• WHAT NEEDS TO BE DONE:
Find the line below with "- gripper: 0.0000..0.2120" and the line with "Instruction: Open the". Output exactly those lines and everything between them, leaving out the pictures.

• DATASET RECORDS:
====================
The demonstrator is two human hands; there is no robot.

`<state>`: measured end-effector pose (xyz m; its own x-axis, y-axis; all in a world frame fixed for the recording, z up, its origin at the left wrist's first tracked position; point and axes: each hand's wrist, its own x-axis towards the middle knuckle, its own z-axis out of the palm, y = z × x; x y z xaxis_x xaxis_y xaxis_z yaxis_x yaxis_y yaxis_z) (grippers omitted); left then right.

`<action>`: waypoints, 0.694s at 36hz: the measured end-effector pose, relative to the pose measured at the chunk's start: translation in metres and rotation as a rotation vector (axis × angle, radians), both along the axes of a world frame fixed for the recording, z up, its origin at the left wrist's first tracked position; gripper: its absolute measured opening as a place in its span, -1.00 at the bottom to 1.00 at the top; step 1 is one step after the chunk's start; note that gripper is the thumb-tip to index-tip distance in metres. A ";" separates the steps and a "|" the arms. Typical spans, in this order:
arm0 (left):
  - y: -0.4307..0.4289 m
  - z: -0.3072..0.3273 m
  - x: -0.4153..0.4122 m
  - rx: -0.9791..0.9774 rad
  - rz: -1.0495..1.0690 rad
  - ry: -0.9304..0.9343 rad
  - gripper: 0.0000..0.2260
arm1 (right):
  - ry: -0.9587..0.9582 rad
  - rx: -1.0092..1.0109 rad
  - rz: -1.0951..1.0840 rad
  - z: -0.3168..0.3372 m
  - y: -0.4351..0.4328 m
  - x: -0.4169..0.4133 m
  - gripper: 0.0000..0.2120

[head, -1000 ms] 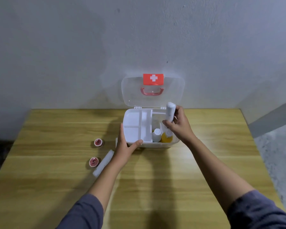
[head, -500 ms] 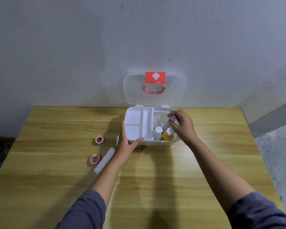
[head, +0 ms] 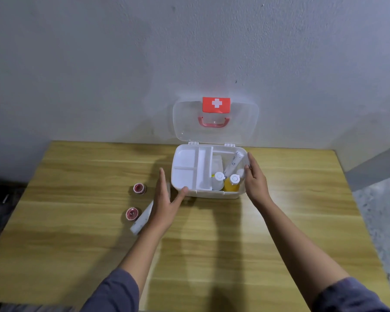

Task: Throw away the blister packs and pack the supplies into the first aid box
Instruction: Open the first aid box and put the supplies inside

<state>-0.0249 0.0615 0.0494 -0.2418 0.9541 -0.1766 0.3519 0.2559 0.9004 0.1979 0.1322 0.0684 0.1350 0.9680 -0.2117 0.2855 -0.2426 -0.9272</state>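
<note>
Left hand (head: 167, 200) lies flat, fingers spread, empty, thumb apparently touching the first aid box (head: 208, 194). Right hand (head: 256, 180), fingers extended and together, rests against its right wall, holding nothing.

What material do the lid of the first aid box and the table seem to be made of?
The lid looks like clear, slightly frosted plastic: the wall shows through it. The table looks like wood or a wood-look laminate, light brown and smooth, with straight grain lines and a soft shine; which one cannot be told.

- One open first aid box (head: 203, 192)
- Two capped bottles: white (head: 218, 182), yellow (head: 232, 183)
- Two bandage rolls: boxed (head: 233, 162), tabletop (head: 142, 218)
- Two red-cored tape rolls (head: 139, 188) (head: 131, 213)
- Two hands (head: 167, 199) (head: 256, 180)
</note>
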 end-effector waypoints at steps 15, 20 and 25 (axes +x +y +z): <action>-0.038 -0.059 -0.025 -0.135 0.049 0.638 -0.33 | 0.115 0.018 -0.056 -0.005 0.000 -0.003 -0.60; -0.011 -0.060 -0.027 -0.112 0.116 0.614 -0.56 | 0.120 0.011 -0.064 -0.006 0.001 -0.004 -0.60; 0.010 -0.059 -0.027 -0.101 0.250 0.510 -0.53 | 0.113 0.008 -0.056 -0.007 0.001 -0.002 -0.60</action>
<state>-0.0518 0.0714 -0.0094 -0.5362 0.8416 -0.0656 0.6528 0.4627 0.5998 0.1955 0.1333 0.0619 0.1646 0.9613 -0.2210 0.1656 -0.2478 -0.9546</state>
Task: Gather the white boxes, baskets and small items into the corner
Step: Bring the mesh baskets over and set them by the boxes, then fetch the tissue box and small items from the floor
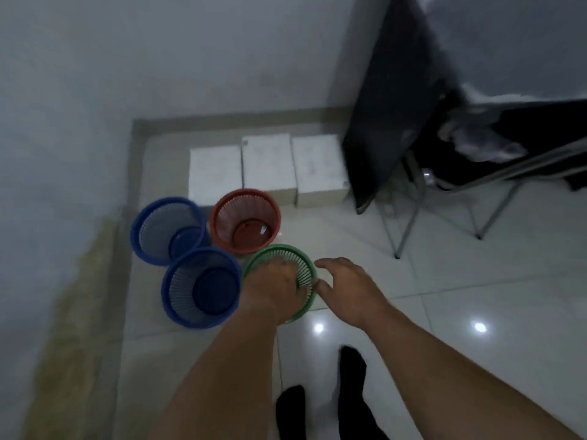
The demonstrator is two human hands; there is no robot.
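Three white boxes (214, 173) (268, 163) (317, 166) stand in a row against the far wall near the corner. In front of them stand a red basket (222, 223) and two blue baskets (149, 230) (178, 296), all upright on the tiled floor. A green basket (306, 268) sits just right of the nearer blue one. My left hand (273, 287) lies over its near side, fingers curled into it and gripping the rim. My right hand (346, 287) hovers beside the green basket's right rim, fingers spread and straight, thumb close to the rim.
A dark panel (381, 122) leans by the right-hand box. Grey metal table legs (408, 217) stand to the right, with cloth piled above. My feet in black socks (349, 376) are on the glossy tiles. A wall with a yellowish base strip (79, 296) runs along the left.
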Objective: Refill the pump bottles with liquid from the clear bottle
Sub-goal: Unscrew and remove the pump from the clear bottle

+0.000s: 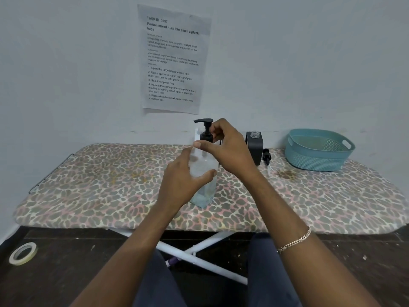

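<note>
Clear bottle (204,193): stands upright on the leopard-print ironing board (110,185), wrapped at mid-body by the left hand (183,180), fingers curled round it. Right hand (228,149): just above, thumb and fingers pinching the collar of the black pump (206,129) on top. Beyond the right hand: black bottle (255,149) with open neck, loose pump (266,155) lying beside it, teal basket (316,151) farther right.

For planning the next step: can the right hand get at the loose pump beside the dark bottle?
Probably yes, once freed: the right hand grips the pump collar of the clear bottle, and the loose pump lies uncovered, with nothing before it.
</note>
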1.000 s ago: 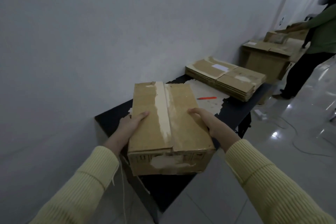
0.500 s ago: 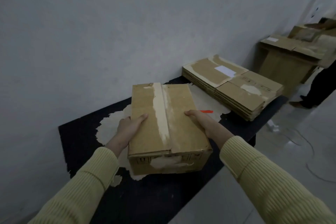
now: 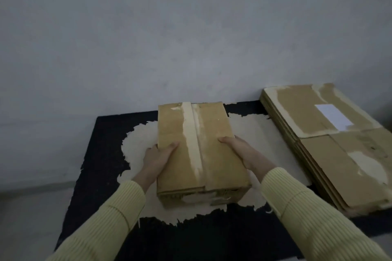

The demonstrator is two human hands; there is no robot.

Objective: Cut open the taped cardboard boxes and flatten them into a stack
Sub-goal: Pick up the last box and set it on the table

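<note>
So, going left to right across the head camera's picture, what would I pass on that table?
Left hand → taped box that both hands grip → right hand → stack of flattened boxes.

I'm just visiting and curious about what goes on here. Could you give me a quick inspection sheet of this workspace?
Surface: black table, its top worn to a pale patch in the middle.
Job's things: taped box, top closed, over the pale patch; stack of flattened boxes to its right.
Clutter: nothing seen.
Hands: left hand and right hand hold the box's sides, thumbs on top.
Cables: nothing seen.
Surroundings: plain grey wall behind the table.
</note>
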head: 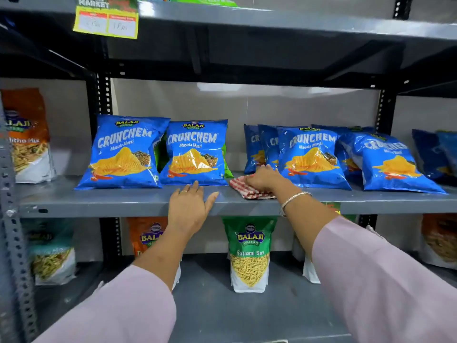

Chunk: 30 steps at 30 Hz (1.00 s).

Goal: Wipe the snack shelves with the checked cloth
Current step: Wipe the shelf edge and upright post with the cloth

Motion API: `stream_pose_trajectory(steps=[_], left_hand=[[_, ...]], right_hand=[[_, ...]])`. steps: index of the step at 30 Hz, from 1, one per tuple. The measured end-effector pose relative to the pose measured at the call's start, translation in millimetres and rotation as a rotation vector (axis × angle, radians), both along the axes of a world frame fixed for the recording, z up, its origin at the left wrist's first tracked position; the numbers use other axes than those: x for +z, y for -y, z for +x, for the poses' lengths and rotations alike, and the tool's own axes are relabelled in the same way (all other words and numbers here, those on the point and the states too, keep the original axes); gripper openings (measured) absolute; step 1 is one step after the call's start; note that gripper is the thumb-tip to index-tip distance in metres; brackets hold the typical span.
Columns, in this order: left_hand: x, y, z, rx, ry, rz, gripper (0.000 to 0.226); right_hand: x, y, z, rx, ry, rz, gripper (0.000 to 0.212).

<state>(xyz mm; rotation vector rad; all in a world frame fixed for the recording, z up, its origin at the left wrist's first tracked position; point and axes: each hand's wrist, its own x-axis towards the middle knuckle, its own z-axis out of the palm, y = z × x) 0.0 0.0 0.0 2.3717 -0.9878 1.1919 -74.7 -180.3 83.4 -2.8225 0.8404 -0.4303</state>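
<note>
Fingers: right hand lies palm-down on the checked cloth, fingers spread and curled lightly over it, pressing rather than clenching; tips reach the foot of a blue bag. Left hand flat and released, holding nothing, fingers splayed over the front lip of the middle shelf, thumb out to the right.

Middle shelf: grey metal, running full width. A bare strip runs along its front edge ahead of the bags, widest at left-centre. The lip shows chipped paint near the left end.

Crunchem bags: two blue ones stand leaning back on the left, touching each other. A tighter cluster of blue bags overlaps on the right. Between the two groups is an open gap down to bare shelf; the cloth sits at the mouth of that gap, red-and-white, bunched, one corner just over the front edge.

Lower shelf: broad open floor in front. Green Ratlami Sev pouch upright mid-shelf, well apart from its neighbours; orange pouch partly hidden behind the left forearm.

Upper shelf: underside dark, yellow price tag hanging off its front edge.

Perforated upright at left rear; another close at frame left.

Silver bangle on right wrist; ring on a left finger.
</note>
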Motion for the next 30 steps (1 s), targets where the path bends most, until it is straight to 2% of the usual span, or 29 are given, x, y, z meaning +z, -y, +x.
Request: stream_pose_trajectory(steps=[3, 6, 10, 13, 18, 19, 20, 23, 26, 28, 30], left_hand=[[-3, -1, 4, 0.008, 0.135, -0.097, 0.088], [-1, -1, 5, 0.054, 0.177, -0.080, 0.072], [-4, 1, 9, 0.058, 0.147, -0.082, 0.061], [-5, 2, 10, 0.043, 0.132, -0.089, 0.061], [-18, -15, 8, 0.029, 0.029, -0.022, 0.064], [-33, -32, -14, 0.165, -0.040, 0.040, 0.067], [-48, -51, -37, 0.257, -0.054, 0.015, 0.071], [-42, -60, -37, 0.275, -0.154, 0.080, 0.091], [-26, -47, -32, 0.209, -0.100, 0.044, 0.088], [-25, -50, -24, 0.225, -0.036, -0.012, 0.077], [-33, -60, -22, 0.273, -0.013, -0.016, 0.073]], right_hand=[[-4, 3, 11, -0.017, -0.126, 0.027, 0.081], [-7, -1, 14, 0.029, -0.217, 0.089, 0.069], [-6, 1, 17, 0.008, -0.199, 0.140, 0.052], [-6, 4, 19, -0.014, -0.164, 0.042, 0.042], [-32, -10, 23, -0.062, -0.036, 0.002, 0.041], [-44, -23, 16, 0.032, -0.038, 0.070, 0.041], [-57, -40, 11, 0.158, -0.044, 0.084, 0.039], [-51, -55, 8, 0.222, 0.153, 0.262, 0.026], [-15, -62, -3, 0.254, 0.422, 0.507, 0.030], [2, -79, -13, 0.313, 0.525, 0.529, 0.033], [11, -98, -17, 0.417, 0.580, 0.466, 0.034]])
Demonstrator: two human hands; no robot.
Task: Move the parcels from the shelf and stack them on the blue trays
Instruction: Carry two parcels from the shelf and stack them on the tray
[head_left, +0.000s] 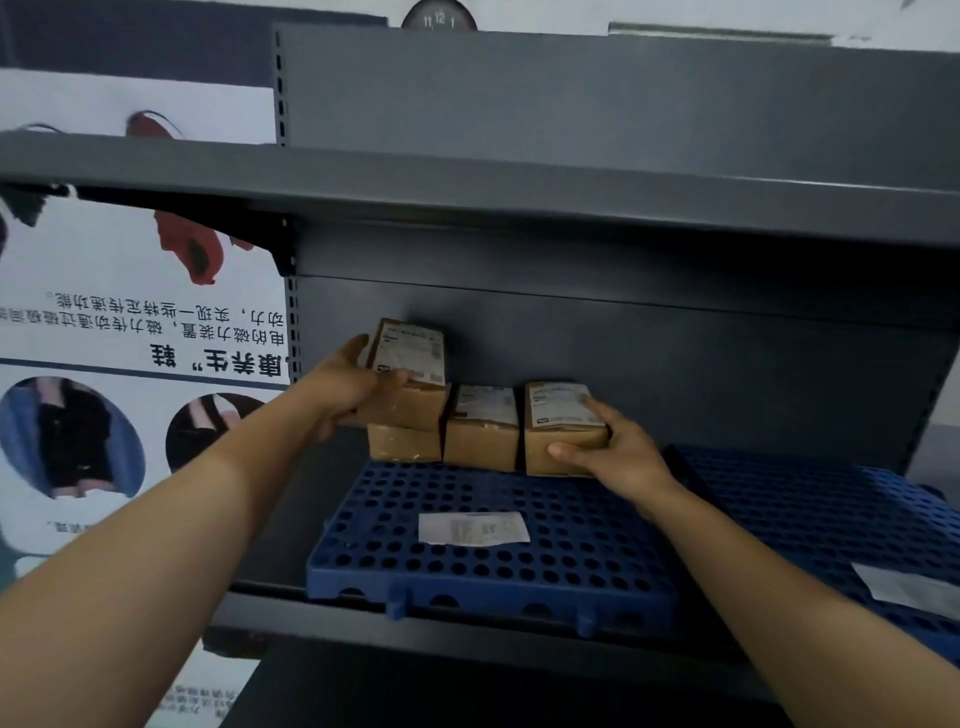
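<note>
Several brown cardboard parcels with white labels sit at the back edge of a blue perforated tray (493, 566) on the grey shelf. My left hand (348, 387) grips the top-left parcel (410, 379), which rests tilted on a lower parcel (404, 442). A middle parcel (483, 428) stands between them and the right parcel (558, 423). My right hand (618, 452) holds the right parcel, thumb on its front, fingers over its label. A second blue tray (810, 509) lies to the right.
A loose white label (472, 527) lies on the left tray, and another paper (914, 590) on the right tray. The upper shelf board (467, 182) overhangs the parcels. A printed poster (104, 338) covers the wall on the left.
</note>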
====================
• ANSWER BOX:
  - gripper: 0.0000..0.2120

[head, -1000 ms] 
[head, -500 ms] 
[head, +0 ms] 

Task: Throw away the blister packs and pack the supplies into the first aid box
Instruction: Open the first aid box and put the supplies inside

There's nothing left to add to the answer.